TASK REQUIREMENTS: Leaving out all pictures, give again each line exactly, from the start of the listing through the line that contains "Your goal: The".

DATA BLOCK:
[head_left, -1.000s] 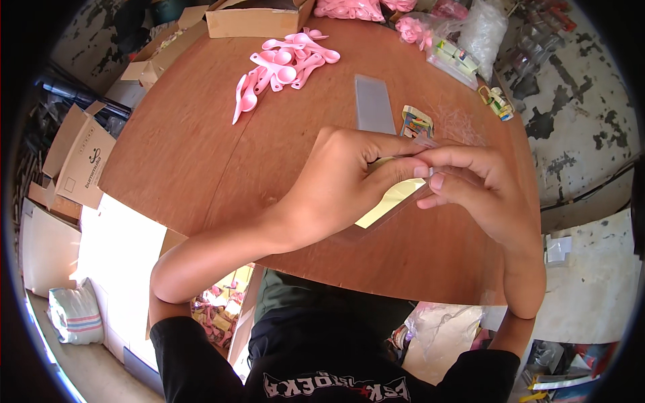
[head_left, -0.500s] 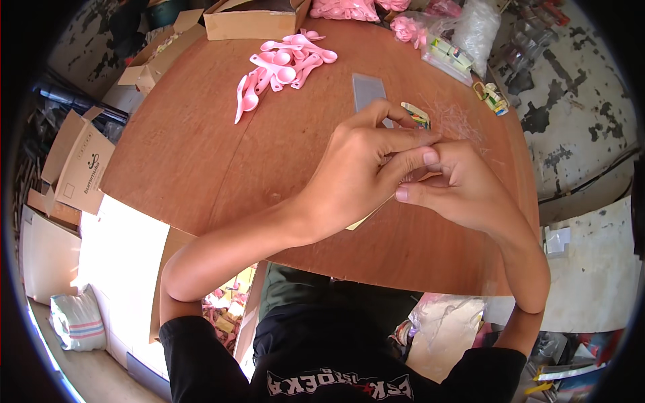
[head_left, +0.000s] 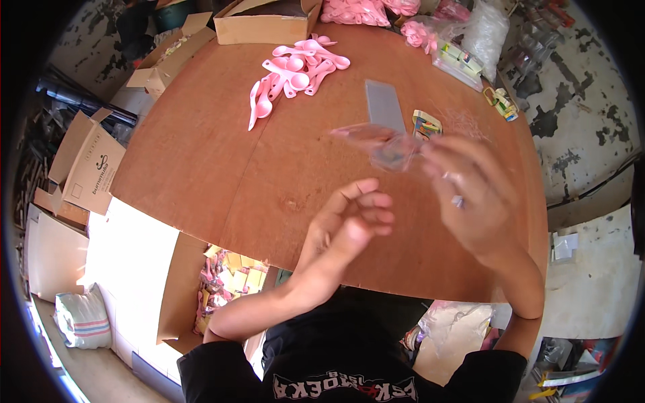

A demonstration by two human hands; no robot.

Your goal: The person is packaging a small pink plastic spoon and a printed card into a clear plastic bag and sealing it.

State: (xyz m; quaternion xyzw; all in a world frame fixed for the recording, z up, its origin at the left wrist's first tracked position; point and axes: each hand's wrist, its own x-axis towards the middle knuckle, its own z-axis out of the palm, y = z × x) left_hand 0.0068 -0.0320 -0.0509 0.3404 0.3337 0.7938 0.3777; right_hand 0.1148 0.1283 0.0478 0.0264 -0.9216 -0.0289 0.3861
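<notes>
Packet: a small clear plastic sachet (head_left: 384, 142), blurred, held above the round wooden table (head_left: 222, 168), pinkish at its left end.
Handling: likely light, limp and slippery; best pinched at a sealed edge.
Right hand (head_left: 470, 195): fingers closed on the packet's right end.
Left hand (head_left: 349, 225): empty, fingers loosely curled, just below the packet.
Nearby: grey strip (head_left: 384, 104), pink spoons (head_left: 295, 70), cardboard box (head_left: 269, 23).

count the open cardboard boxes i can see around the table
4 clear ones: one on the table's far edge, one off its far left corner, one left of the table, and one below the near edge holding packets. Others may be hidden.
</notes>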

REPLY TO THE EXERCISE:
[head_left, -1.000s] 
[head_left, -0.500s] 
[head_left, +0.000s] 

A demonstration by two human hands; no robot.

Your goal: The person is packaging a small pink plastic spoon and a printed card into a clear plastic bag and sealing it.

This exercise has no more to it.